* YOUR GOAL: Whenever "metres" appears in a line, please copy that line from the data.

* SOURCE MATERIAL:
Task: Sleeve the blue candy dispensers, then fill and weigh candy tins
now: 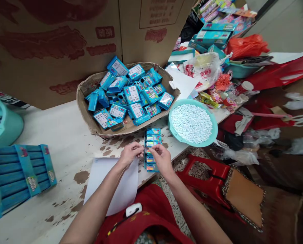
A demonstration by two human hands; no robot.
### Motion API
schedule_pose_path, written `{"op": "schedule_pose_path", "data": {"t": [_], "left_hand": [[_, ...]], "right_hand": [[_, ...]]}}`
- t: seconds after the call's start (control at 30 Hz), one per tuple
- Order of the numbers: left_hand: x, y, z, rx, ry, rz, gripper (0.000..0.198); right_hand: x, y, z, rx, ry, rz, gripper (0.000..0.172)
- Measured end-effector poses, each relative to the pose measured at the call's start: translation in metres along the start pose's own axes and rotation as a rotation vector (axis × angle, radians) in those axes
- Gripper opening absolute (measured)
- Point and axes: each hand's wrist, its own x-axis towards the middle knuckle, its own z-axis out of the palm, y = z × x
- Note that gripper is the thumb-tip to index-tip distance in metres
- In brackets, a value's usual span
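Note:
A row of several small blue candy boxes [153, 137] with shiny faces lies on the worktop, standing in a line toward me. Over the middle of that row, my left hand [131, 154] pinches thumb and fingers together beside the boxes. My right hand [161, 157] is closed in a pinch too, its fingertips at the box faces and close to those of the left. Something small and shiny shows between the two hands, too small to name. Under my left wrist is a white sheet of paper [110, 186].
Behind the row, a cut-down cardboard tray [84, 113] holds many blue boxes [131, 94]. To its right, a mint basin [174, 130] holds small white pellets [191, 122]. Packed blue display boxes [26, 169] stand left. A red stool [204, 173] is at right, below the table edge.

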Motion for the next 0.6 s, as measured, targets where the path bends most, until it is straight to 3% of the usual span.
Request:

* EXPECTED ANSWER:
- Measured end-effector poses, each relative to the pose measured at the call's start: translation in metres along the start pose's own axes and rotation as a rotation vector (axis × angle, radians) in those axes
- Note that gripper is the thumb-tip to index-tip distance in metres

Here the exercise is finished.